Reproduce the listing below exactly. Pictures do not belong in the copy.

● **Data extract**
= = = = =
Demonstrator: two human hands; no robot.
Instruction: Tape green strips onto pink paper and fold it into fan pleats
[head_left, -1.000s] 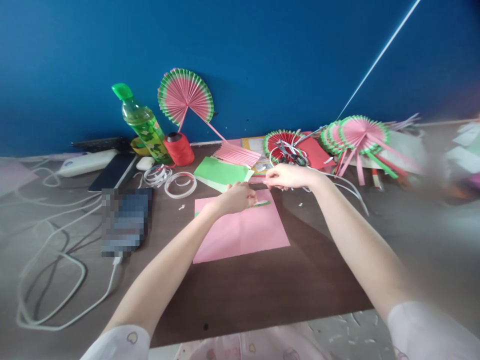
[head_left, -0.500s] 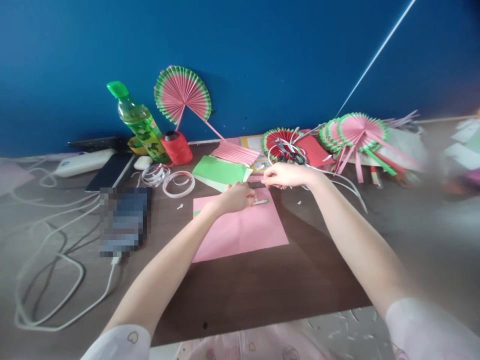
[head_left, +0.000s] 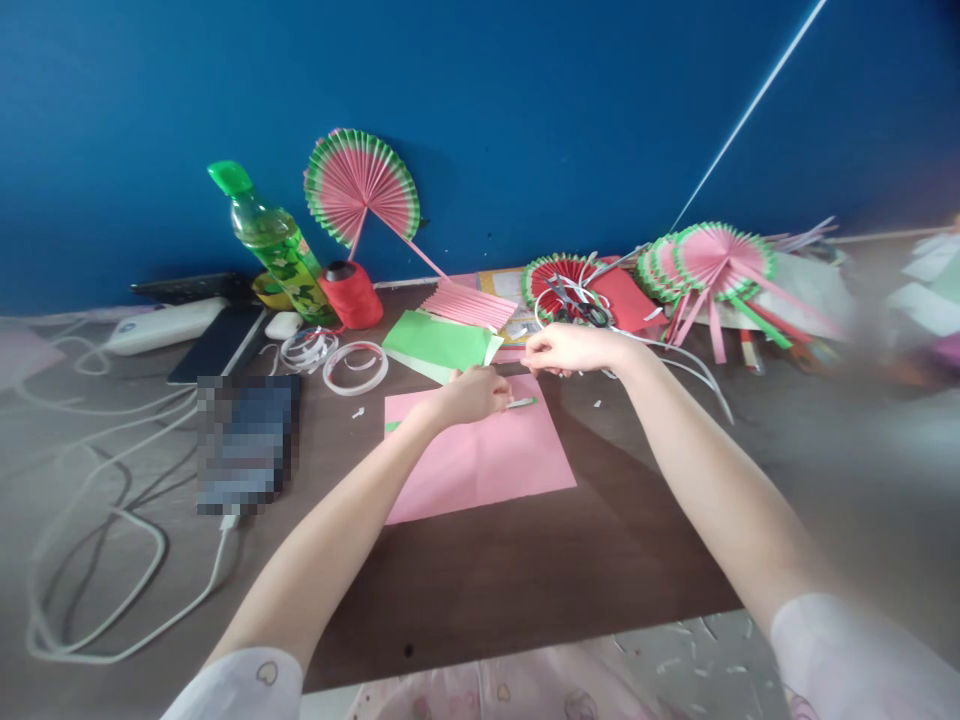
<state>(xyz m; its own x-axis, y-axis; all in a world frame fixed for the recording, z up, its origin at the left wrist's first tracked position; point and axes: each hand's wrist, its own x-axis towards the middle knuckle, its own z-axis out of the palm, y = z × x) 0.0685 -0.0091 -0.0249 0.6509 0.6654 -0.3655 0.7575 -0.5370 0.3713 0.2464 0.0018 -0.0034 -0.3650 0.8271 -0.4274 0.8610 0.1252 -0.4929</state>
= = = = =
● **The answer**
Demonstrator: two human hands; no robot.
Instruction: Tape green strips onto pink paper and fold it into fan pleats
[head_left, -1.000s] 
[head_left, -0.500s] 
[head_left, +0.000s] 
<state>(xyz m; its own x-axis, y-axis; all in a world frame fixed for the recording, z up, its origin at the left wrist's first tracked position; point and axes: each hand's wrist, its own x-axis towards the middle knuckle, its own z-axis out of the palm, y = z × x) 0.0685 -0.0091 -0.0249 0.6509 0.6654 -0.3655 0.7575 -0.5370 0.3713 0.2464 0.0018 -0.0034 -0.3650 0.8271 -0.4274 0.8610 0.1252 -0.4929</state>

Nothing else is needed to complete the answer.